Le président russe, Dmitri Medvedev, a menacé mercredi de déployer des missiles balistiques à Kaliningrad, aux portes de l'UE, si les États-Unis et l'OTAN continuaient de mettre Moscou devant le «fait accompli» avec le déploiement de leur bouclier antimissile en Europe.

Selon M. Medvedev, qui s'exprimait dans une allocution télévisée de sa résidence de Gorki, près de Moscou, les États-Unis et l'OTAN, qui ont entrepris de déployer en Europe un système antimissile officiellement tourné vers la menace de pays comme l'Iran, «n'ont pas l'intention jusqu'à présent de prendre en compte notre inquiétude».

La Russie, qui dit craindre que ce système ne réduise à néant sa force de dissuasion et a exigé jusqu'à présent en vain d'y être associée, sera, le cas échéant, obligée d'apporter «d'autres réponses» à cette menace, a-t-il ajouté.

Si nécessaire, «la Fédération de Russie déploiera dans l'ouest et le sud du pays des systèmes offensifs modernes, qui garantiront la destruction des installations en Europe de la défense antimissile des États-Unis», a déclaré le président.

«Une de ces mesures sera le déploiement d'une batterie de missiles Iskander dans la région de Kaliningrad», a déclaré M. Medvedev.

Les missiles Iskander sont des missiles de courte portée: leur champ d'action est de 280 kilomètres, mais peut atteindre, selon des responsables russes, 500 kilomètres dans certaines versions.

Les Etats-Unis ont opposé dès mercredi soir une fin de non-recevoir à Moscou, soulignant avoir expliqué maintes fois à la Russie que ces systèmes antimissile ne la «menacent pas».

«Nous ne modifierons ou ne limiterons d'aucune façon nos projets de déploiement», a déclaré Tommy Vietor, le porte-parole du Conseil de sécurité nationale américain, le cabinet de politique étrangère du président Barack Obama.

Le secrétaire général de l'OTAN, Anders Fogh Rasmussen, a de son côté qualifié mercredi de «très décevante» la menace russe.
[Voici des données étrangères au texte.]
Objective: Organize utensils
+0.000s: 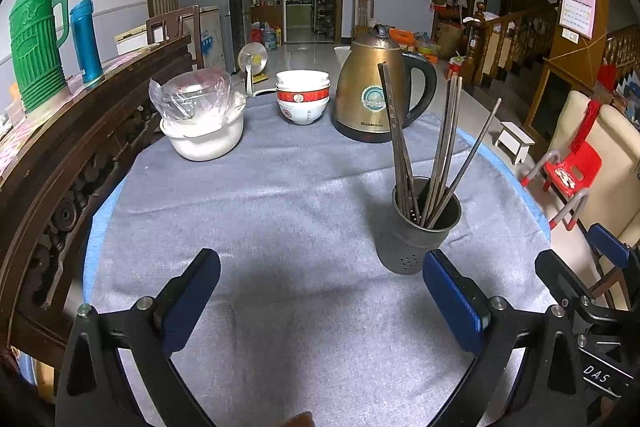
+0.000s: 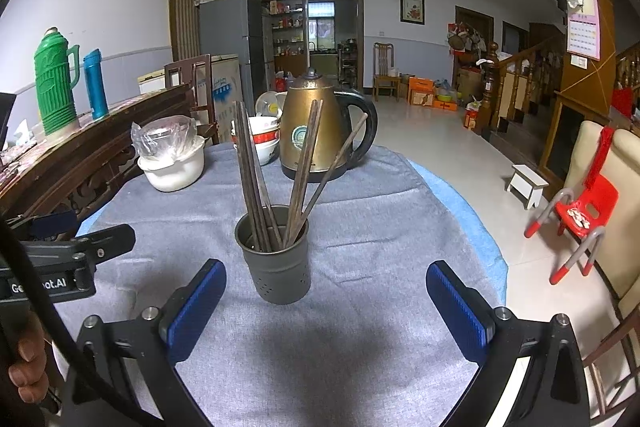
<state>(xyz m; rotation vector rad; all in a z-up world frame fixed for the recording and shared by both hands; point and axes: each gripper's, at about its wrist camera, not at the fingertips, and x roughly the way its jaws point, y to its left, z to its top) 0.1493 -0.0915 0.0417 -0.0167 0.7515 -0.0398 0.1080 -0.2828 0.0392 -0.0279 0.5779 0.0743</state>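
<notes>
A dark metal utensil cup point(image 1: 422, 227) point(image 2: 276, 259) stands upright on the grey tablecloth point(image 1: 280, 211) point(image 2: 380, 239). Several dark chopsticks point(image 1: 400, 139) point(image 2: 256, 179) stand in it, leaning left and right. My left gripper point(image 1: 320, 301) is open and empty, low over the cloth, with the cup just beyond its right finger point(image 1: 454, 299). My right gripper point(image 2: 326, 311) is open and empty, and the cup stands just ahead, between its fingers. The left gripper's body point(image 2: 60, 267) shows at the left of the right wrist view.
A brass kettle point(image 1: 376, 87) point(image 2: 316, 131), stacked red-and-white bowls point(image 1: 303, 101) point(image 2: 264, 139) and a white pot covered with plastic point(image 1: 202, 123) point(image 2: 172, 159) stand at the table's far side. A carved wooden sideboard point(image 1: 80, 131) with a green thermos point(image 1: 34, 43) runs along the left. A red child's chair point(image 2: 580, 215) stands on the floor at right.
</notes>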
Il a toutefois salué dans un communiqué «la volonté du président Medvedev de ne pas fermer la porte à la poursuite du dialogue avec l'OTAN et les États-Unis».

La Russie a déjà menacé à plusieurs reprises par le passé de déployer des missiles dans l'enclave de Kaliningrad, frontalière de la Pologne et ancien territoire allemand annexé par l'URSS en 1945, pour protester contre le déploiement du système antimissile auquel la Roumanie, la Turquie, la Pologne et plus récemment l'Espagne ont officialisé leur participation.

Moscou propose en vain de diviser le système en secteurs de responsabilité, ou à défaut de recevoir des garanties que celui-ci ne vise pas sa capacité de dissuasion, y compris en ayant accès aux installations de l'alliance pour le vérifier.

«En cas d'évolution défavorable de la situation, la Russie se réserve le droit de renoncer à toute avancée ultérieure dans le domaine du désarmement», a dit M. Medvedev, estimant qu'en définitive la Russie pouvait aller jusqu'à décider de sortir du traité de désarmement nucléaire START», signé avec les États-Unis en avril 2010.

Il a toutefois souligné que la Russie «ne fermait pas la porte» à des négociations ultérieures.

«Il reste encore du temps pour parvenir à la compréhension mutuelle», a dit M. Medvedev.

Le président russe a fait cette allocution au moment où son pays se prépare à des élections législatives à l'occasion desquelles le parti au pouvoir Russie unie, présidé par le Premier ministre Vladimir Poutine et dont il est tête de liste, ambitionne de confirmer sa domination sur le pays.

La politique intérieure russe a pris des accents volontiers nationalistes à l'approche de ce scrutin, notamment depuis que M. Poutine, président de 2000 à 2008 et qui n'a laissé le poste à Dmitri Medvedev que faute de pouvoir légalement effectuer un troisième mandat consécutif, a annoncé en septembre vouloir revenir au Kremlin à l'issue de la présidentielle de mars prochain.